O relatório faz parte da busca por quem mandou matar Marielle e seu motorista, Anderson Gomes

Ex-capitão Adriano previu que seria assassinado como “queima de arquivo”. Foto: Divulgação Polícia Civil Rio

Um novo relatório conjunto da Polícia Federal (PF) e do Ministério Público do Rio de Janeiro (MP-RJ) mostra uma ligação entre Adriano da Nóbrega, miliciano que chefiava o Escritório do Crime no Rio, com Ronnie Lessa, PM preso acusado de assassinar a vereadora Marielle Franco e seu motorista, Anderson Gomes.

O documento mostra que Adriano da Nóbrega usava uma concessionária de luxo na Barra da Tijuca, na zona oeste do Rio de Janeiro, para vender e comprar carros.

O local foi alvo de pesquisas na internet feitas por Lessa e era frequentado por um homem de sua confiança, preso por sumir com as armas do policial militar da reserva. Trata-se de Márcio Mantovano.


“O estabelecimento Garage Store é suspeito de transacionar com Adriano da Nóbrega, alvo da Operação Intocáveis, e foi pesquisado por Ronnie Lessa junto à ferramenta Google”, diz o relatório da PF e do MP-RJ, obtido pelo UOL.

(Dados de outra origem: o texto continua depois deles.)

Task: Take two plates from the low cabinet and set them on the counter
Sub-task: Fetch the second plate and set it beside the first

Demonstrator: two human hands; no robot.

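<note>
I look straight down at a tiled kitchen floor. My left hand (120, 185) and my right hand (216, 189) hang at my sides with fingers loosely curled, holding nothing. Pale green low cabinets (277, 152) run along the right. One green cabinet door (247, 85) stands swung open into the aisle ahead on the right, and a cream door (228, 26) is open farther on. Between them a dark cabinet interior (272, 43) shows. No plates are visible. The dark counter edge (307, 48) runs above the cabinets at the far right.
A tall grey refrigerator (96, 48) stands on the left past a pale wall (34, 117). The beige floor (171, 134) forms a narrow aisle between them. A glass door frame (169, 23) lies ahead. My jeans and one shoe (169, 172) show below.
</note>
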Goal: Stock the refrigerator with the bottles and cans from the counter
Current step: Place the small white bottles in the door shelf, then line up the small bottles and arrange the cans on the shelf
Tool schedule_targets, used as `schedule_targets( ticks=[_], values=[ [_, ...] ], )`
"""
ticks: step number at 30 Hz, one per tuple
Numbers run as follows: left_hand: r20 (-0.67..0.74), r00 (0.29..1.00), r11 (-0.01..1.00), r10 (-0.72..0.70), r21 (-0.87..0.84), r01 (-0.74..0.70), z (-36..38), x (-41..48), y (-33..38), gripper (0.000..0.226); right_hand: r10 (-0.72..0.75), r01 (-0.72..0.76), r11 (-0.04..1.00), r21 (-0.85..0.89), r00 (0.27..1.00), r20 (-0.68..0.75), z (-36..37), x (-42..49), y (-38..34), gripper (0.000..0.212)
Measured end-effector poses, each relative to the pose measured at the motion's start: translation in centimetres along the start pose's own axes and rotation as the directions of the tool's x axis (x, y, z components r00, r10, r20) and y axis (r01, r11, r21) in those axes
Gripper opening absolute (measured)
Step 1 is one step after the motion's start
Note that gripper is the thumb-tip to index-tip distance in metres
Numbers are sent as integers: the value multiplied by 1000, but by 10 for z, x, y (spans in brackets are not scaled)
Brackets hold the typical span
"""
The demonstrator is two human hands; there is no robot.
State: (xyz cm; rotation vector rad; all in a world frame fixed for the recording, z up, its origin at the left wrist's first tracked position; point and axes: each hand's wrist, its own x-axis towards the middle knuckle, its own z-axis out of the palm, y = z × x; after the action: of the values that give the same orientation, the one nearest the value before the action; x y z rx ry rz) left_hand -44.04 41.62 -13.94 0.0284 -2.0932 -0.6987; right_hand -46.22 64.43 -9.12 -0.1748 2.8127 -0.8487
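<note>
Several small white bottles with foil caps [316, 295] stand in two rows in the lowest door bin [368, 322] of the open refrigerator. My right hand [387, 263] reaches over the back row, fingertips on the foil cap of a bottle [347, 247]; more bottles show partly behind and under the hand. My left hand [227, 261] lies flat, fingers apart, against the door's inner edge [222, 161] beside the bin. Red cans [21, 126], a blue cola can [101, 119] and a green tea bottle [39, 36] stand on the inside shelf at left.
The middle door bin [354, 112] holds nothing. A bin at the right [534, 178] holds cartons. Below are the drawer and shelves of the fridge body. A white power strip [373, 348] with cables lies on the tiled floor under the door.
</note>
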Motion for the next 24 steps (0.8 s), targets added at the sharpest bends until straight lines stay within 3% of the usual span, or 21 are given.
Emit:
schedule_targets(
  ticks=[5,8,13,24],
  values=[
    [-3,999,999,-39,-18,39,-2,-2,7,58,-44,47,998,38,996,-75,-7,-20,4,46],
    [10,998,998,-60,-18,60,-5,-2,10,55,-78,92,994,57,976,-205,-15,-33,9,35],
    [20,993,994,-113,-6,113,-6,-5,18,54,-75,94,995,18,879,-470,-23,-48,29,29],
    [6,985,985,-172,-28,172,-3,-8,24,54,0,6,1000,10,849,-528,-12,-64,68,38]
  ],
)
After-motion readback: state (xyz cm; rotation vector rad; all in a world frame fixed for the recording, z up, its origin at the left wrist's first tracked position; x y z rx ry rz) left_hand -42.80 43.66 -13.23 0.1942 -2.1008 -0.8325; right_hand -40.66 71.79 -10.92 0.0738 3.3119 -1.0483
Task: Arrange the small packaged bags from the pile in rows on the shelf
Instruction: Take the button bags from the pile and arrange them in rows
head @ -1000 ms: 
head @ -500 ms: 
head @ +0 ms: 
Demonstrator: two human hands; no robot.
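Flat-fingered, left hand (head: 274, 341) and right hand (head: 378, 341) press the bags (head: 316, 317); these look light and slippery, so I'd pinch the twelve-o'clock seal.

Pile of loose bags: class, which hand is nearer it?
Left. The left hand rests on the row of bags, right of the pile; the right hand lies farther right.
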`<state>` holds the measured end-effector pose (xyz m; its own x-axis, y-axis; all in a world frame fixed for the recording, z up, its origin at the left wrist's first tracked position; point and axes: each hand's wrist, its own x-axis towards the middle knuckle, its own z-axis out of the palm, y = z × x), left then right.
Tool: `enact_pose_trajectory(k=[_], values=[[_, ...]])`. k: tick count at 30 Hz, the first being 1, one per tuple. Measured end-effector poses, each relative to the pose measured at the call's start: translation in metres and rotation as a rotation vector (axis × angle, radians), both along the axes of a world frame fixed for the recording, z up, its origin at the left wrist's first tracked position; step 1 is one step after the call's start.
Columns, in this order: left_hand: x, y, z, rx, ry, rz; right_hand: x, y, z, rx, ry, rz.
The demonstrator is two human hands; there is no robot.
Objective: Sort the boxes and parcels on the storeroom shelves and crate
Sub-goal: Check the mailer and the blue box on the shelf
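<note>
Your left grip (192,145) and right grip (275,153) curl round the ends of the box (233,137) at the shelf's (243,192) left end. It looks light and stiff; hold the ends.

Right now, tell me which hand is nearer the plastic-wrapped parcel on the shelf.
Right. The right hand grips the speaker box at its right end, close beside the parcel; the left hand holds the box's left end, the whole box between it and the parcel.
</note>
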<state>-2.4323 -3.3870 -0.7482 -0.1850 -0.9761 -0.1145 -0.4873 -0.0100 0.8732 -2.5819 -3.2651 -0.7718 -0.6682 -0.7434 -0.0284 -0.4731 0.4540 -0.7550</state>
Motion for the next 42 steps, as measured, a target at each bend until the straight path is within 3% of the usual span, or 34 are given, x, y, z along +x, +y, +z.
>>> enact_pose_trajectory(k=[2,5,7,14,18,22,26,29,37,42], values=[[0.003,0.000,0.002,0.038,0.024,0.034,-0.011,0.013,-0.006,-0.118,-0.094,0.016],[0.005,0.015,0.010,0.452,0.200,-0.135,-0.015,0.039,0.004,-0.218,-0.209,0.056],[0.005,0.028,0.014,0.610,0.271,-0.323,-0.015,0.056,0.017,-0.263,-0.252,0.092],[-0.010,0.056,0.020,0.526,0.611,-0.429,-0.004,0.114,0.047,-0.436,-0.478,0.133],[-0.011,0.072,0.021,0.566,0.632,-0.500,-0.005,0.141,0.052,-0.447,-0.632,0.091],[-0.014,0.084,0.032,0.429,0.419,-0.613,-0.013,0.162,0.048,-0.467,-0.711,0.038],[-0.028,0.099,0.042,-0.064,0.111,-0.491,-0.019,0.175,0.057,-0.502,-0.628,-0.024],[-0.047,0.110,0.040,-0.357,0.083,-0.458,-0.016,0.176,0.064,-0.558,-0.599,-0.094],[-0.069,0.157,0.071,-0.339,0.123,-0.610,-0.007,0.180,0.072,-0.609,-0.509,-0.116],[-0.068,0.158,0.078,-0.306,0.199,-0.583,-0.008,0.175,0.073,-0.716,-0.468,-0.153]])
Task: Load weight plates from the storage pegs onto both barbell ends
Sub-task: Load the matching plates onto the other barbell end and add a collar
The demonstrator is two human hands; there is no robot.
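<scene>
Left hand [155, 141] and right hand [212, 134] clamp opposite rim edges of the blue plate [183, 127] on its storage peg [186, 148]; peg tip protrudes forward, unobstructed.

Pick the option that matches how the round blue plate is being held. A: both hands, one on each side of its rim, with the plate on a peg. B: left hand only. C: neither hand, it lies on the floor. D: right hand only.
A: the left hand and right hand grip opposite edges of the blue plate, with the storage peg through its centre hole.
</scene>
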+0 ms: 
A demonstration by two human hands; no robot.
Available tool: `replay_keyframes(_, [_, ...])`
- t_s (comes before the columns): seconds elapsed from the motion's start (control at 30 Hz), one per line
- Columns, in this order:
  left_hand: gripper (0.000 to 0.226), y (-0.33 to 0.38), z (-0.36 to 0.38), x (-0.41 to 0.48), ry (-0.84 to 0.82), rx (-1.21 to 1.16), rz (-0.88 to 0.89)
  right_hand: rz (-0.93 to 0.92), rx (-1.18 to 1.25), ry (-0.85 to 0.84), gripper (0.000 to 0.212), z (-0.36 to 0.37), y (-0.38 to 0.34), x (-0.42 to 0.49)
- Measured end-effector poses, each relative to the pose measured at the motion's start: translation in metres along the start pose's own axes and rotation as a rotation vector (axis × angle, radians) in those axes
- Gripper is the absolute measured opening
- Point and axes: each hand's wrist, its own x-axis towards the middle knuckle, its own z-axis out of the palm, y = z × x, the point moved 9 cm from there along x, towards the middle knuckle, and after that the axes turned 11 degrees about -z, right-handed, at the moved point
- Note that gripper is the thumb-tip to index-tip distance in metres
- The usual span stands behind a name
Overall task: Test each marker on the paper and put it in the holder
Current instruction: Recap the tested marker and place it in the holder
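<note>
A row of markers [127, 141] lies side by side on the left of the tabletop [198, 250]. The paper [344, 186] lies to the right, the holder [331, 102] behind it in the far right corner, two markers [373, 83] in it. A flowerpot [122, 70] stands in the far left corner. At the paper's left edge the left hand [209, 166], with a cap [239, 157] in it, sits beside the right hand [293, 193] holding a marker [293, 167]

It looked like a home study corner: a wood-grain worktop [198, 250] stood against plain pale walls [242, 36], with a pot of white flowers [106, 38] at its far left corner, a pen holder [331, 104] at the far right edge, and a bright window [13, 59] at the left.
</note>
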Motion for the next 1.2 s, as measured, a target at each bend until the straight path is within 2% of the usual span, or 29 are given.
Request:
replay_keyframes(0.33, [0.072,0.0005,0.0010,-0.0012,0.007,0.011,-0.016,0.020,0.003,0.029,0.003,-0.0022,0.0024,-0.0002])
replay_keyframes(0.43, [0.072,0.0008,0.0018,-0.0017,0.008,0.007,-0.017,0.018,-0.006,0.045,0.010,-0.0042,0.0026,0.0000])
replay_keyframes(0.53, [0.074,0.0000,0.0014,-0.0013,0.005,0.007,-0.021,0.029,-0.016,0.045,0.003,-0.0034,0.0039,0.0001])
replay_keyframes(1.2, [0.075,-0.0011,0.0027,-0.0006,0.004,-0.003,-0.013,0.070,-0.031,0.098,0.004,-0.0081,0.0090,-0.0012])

O documento diz ainda que homens ligados a Adriano da Nóbrega e Ronnie Lessa tinham relação próxima e frequentavam as mesmas festas no Rio. Os dois, porém, ainda não têm um elo direto, exceto a loja de carros de luxo e o fato de terem se conhecido quando ambos foram do Batalhão de Operações Especiais (Bope).